A Stake in the Heart of a Nation
The movies get it wrong -- all wrong.
When a vampire is staked through the heart, there is no gory splatter of blood and viscera -- no dusty dissemination -- no howling -- no screeching. Nothing. Disappointingly, when staked, the bloodsucker of legend simply falls to the floor. And lays there. Limp as four a.m. coke dick. In a fetal position and staring straight ahead as though in shock.
It's all a bit anticlimactic. You'd think one of the most powerful denizens of the supernatural world would at least offer some grandiosity in it's utter undoing. Instead it's the exact opposite. Nothing. Nada. Zilch!
This makes no sense, Dandy.
Vampires are the apex predators of The Void, majestic and malicious. They should go out with a blaze of glory -- take everything with them! Burn the fucking house down if they fail. Not simply slump to the cobblestones like some lowly goblin or sweaty D&D basement Satanist. But sure enough, there the vampire lay. Poor thing even landed in quite a humiliating position, with his pale tushy all exposed from beneath his fierce velvet cape, now but a wrinkled, tangled mess. For humility's sake, someone cover him back up.

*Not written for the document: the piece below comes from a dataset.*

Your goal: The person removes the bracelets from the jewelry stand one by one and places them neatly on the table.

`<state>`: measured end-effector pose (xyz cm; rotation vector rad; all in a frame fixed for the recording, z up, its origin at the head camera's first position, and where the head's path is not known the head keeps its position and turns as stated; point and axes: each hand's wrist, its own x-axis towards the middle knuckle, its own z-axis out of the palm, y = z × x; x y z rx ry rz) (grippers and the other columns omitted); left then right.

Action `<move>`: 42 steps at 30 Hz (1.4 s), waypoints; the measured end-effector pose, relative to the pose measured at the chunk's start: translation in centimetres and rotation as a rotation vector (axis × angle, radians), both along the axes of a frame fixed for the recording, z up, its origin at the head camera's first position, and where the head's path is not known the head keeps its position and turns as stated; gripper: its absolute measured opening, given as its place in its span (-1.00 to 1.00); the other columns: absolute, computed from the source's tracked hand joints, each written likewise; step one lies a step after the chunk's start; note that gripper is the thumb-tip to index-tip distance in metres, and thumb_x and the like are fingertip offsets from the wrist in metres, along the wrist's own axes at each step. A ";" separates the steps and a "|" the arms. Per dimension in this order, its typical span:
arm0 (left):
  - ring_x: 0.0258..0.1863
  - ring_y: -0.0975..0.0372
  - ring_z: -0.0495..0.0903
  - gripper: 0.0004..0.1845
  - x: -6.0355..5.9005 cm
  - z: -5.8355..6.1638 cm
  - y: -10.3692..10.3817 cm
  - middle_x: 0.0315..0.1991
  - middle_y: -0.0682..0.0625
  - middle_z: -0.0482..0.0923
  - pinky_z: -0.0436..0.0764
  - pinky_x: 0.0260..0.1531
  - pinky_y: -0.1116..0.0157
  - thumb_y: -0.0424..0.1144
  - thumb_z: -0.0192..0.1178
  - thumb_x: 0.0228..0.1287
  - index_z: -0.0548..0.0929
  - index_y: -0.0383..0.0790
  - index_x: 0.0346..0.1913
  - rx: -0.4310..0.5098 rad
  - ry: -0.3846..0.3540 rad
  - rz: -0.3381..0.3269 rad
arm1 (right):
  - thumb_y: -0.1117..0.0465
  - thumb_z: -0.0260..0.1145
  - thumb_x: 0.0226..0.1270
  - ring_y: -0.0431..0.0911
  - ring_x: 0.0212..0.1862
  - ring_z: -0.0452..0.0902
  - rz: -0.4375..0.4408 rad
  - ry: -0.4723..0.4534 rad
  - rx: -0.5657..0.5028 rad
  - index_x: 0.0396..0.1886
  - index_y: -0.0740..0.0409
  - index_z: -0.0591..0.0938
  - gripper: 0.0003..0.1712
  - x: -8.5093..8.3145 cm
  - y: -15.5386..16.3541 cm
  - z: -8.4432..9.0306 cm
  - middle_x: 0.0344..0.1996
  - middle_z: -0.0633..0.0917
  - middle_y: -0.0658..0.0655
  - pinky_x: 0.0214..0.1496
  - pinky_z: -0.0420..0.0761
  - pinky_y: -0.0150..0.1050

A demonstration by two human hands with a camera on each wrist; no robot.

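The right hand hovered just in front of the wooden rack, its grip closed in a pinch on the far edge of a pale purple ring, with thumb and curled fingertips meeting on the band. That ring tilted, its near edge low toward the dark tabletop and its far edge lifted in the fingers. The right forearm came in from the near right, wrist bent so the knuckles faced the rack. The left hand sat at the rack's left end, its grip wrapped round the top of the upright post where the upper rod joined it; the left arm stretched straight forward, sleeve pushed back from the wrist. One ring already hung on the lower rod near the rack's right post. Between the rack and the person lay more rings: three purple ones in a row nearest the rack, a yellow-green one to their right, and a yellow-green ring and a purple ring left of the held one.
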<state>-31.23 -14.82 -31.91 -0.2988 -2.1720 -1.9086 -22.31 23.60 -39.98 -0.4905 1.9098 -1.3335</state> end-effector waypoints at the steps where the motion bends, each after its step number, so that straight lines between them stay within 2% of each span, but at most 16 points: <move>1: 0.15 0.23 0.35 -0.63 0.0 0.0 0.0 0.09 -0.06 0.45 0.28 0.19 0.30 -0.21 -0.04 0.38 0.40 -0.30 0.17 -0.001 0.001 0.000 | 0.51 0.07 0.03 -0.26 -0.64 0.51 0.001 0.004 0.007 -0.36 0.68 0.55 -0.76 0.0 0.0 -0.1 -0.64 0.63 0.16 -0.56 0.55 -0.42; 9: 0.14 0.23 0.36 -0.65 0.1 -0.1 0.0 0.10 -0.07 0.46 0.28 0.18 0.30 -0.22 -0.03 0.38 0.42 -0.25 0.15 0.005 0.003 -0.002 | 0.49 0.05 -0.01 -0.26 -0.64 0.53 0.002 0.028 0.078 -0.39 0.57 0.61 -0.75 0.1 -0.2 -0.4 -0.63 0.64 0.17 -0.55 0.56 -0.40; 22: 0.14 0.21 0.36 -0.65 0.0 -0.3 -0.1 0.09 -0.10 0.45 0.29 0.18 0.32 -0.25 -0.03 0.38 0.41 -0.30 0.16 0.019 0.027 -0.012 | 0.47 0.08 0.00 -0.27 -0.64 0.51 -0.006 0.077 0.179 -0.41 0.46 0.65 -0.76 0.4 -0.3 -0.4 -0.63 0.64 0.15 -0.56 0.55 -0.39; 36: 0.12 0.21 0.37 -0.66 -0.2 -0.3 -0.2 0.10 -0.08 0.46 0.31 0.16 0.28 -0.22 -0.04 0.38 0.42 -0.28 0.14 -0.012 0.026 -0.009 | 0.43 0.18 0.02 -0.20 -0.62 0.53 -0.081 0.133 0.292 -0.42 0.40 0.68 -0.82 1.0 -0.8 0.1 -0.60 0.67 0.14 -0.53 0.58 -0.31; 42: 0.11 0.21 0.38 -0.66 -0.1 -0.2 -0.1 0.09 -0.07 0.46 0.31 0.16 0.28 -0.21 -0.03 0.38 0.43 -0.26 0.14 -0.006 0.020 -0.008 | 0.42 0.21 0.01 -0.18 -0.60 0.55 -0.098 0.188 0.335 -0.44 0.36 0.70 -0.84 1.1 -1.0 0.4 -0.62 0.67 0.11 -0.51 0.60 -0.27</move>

I'm on good authority from a close vampire friend, my casual acquaintance and oftentimes frienemy Michaud, that such undead are quite cognizant once staked. The paralysis that overcomes a vampire should even the slightest toothpick of wood breach their cardiac organ is not without complete realization of their dire predicament. They apparently comprehend everything around them, but they simply cannot move -- can't act. This defense mechanism affords the vampire time to assess her situation. What steps brought her to this mess -- horrible, ham-fisted, Hillbilly hunters a'hootin' and a'hollerin' over her corpse as they ransack her beautiful crypt and destroy her artwork, some of it centuries old. Screaming how they never expected this outcome. How the vampire was certain to win. Of course she was! She's a regal fucking vampire! Intelligent, refined, vicious. Bested by some backwoods, white trash, vampire hunters with nothing but a carved tree limb. Pine, even! Not mahogany or oak, BUT PINE!
Disgraceful.
She lays there on her ancient oriental rug and stares at the ceiling, contemplating what went wrong. She'd worked so hard to make certain this result would never happen. She possessed an army of thralls to do her bidding. Every contingency was checked and rechecked to assure success, but nonetheless here she was, paralyzed and utterly aghast at the result. Stabbed through the heart, yet still heartbroken. In a few hours she'll be seeing her first sunrise in centuries. It'd be poetic were it not so pathetic.
Good riddance, tacky bitch!
I mention my fussy friend Michaud, a tacky bitch if ever there was one. (We all know your name was Mike before you moved to New York, Michaud.) Simply pour him a brandy with a few drops of baby's blood, and he'll go on and on about the time he managed to will a stake out of his heart. Simply thought on it hard enough and the wretched thing popped right out. (And don't get him started on how he ripped the hunter's throat out. Says he can still hear the glorious gurgling.)
Michaud swears that any vampire, any person even, can overcome a humiliating defeat if you simply think on it long enough.
The key is contemplating the present, ladies and gentlemen. Envisioning the steps to take, in the now, to push past crippling disappointment and fear -- both of which honestly do none of us any good. Then taking the steps to organize and create change in any way we can. Hypnotizing a butcher for weekly deliveries of pig's blood. Burrowing beneath an abandoned house until you can find a proper crypt. Creating small wins for yourself where once there was a major defeat.
Recovery from a stake to the heart is not without it's hardships. You now have trailer trash running amuck in the ruins of your gothic castle. Suddenly the villagers know you're not as impervious as you once appeared to be. Perhaps even former friends will bicker amongst themselves and fret that they're next. Everyone suddenly questions their perceptions of safety in a scary new world. But only by assuring yourself everything will be ok (and it really will be ok) can you take that first tentative step to righting the wrong. We must push through, and we can do it together.
Then we'll rip their fucking throats out.